BEGIN Data

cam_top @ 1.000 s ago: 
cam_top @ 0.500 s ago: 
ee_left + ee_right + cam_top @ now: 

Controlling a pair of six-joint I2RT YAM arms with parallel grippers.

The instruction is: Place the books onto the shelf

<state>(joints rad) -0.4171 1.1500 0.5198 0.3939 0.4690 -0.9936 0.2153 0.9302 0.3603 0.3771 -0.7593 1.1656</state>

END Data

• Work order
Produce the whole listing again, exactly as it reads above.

• Answer to this task
cam_top @ 1.000 s ago: 
cam_top @ 0.500 s ago: 
ee_left + ee_right + cam_top @ now: 

Controlling a pair of six-joint I2RT YAM arms with parallel grippers.

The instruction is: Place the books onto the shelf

<state>(joints rad) -0.4171 1.1500 0.5198 0.3939 0.4690 -0.9936 0.2153 0.9302 0.3603 0.3771 -0.7593 1.1656</state>

Work on this exercise is complete.